Because GIS is rapidly expanding its presence inside web architecture, including data services, software tools, and networking and sharing capabilities, coding and computer science are growing in importance for all who are involved in the geospatial field. As I work with faculty and students around the world, I frequently get asked about the specific skills that students should learn, and the strategies for learning them, if they wish to be successful in a career that is focused on the computer science side of GIS. After consulting with some colleagues at Esri and in academia, the starting points I wish to share are below. I am mindful that this list can and should change, going forward, and I intend to update this post as needed.
What are the differences between GIS programming in an academic setting and in industry? To bridge the gap, how many GIS programming courses of different levels should be provided, and which levels should be required for the completion of the degree? Some of the differences might include broad troubleshooting skills for a variety of systems. Also important is the ability to adapt and change based on requirements from management or budgetary-related. The ability to inherit, improve or maintain systems that you didn’t create and they may be outdated and potentially involve unsupported implementations or implementations that don’t use best practices may happen and it is good to be prepared.

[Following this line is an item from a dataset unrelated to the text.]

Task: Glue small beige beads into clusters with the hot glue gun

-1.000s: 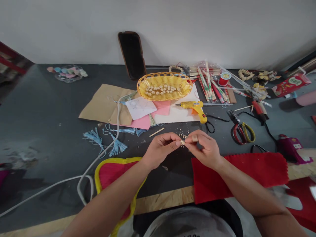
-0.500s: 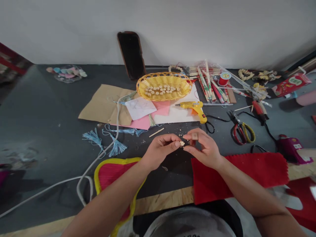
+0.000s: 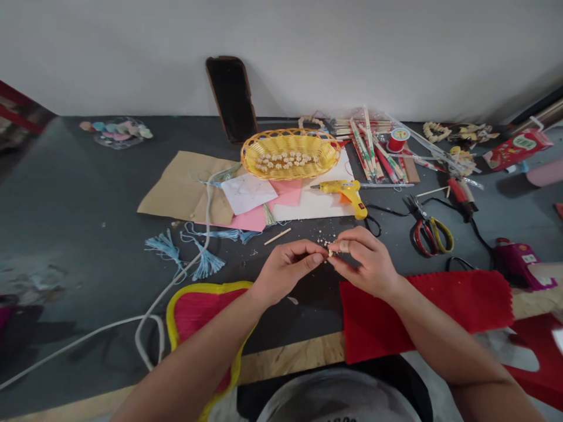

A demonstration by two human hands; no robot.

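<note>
A pale cream bead-like piece (image 3: 330, 252), too small in this view to show its shape or long axis, is held just below the centre of the frame, between the two hands and above the dark tabletop (image 3: 65, 205). The left hand (image 3: 288, 266) lies to its left, with the thumb and forefinger closed toward it and the forefinger tip touching it. The right hand (image 3: 363, 261) lies to its right, with its curled fingers and thumb pressed together in a pinch around the piece. The piece appears to sit slightly closer to the right hand's grip, though the fingertips partly hide it. A tan wrap (image 3: 343, 247) covers one right-hand finger. Pale crumbs (image 3: 323, 241) lie just up and left of the piece. Farther up the frame, a woven yellow basket (image 3: 288, 131) holds similar cream pieces (image 3: 285, 161), with a yellow glue gun (image 3: 338, 190) below and right of it. Blue tassels (image 3: 204, 265) lie left of the hands, red-and-yellow-handled scissors (image 3: 433, 237) lie to the right, and red felt (image 3: 422, 316) lies below the right hand.
</note>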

Courses that would be valuable include:
- Intro to programming concepts
- A lab that focuses on debugging skills.
- Intro and Intermediate courses on Python
- Other CS courses as electives (e.g. algorithms?)
How can we convince our colleagues that GIS programming courses are important? GIS is simply mapping a database nor is it just a flavor of computer science. Certain skills are critical for all GIS students such as Python, for example. Understanding basic programming concepts and the modern web GIS architecture only helps ensure student success once they graduate. Not every student needs to be proficient in building websites or native applications, but if they have the basics, then they will be more adaptable.
Are our students prepared to meet the programming needs from industry yet? How do we bridge the gap? There is a spectrum of needs in GIS that ranges from little-to-no-programming-skills-needed to fully custom application building. Does every GIS student need to be able to program at an intermediate level, for example?
How should pedagogy change given the change in dominant languages over the past 50 years (e.g., FORTRAN vs C vs Python)? Have students changed in ways that requires a different approach in pedagogy? The fundamentals of “how” programming language work hasn’t changed all that much (in terms of variables, data structures, control structures, and so on). These fundamentals can be applied across a variety of languages.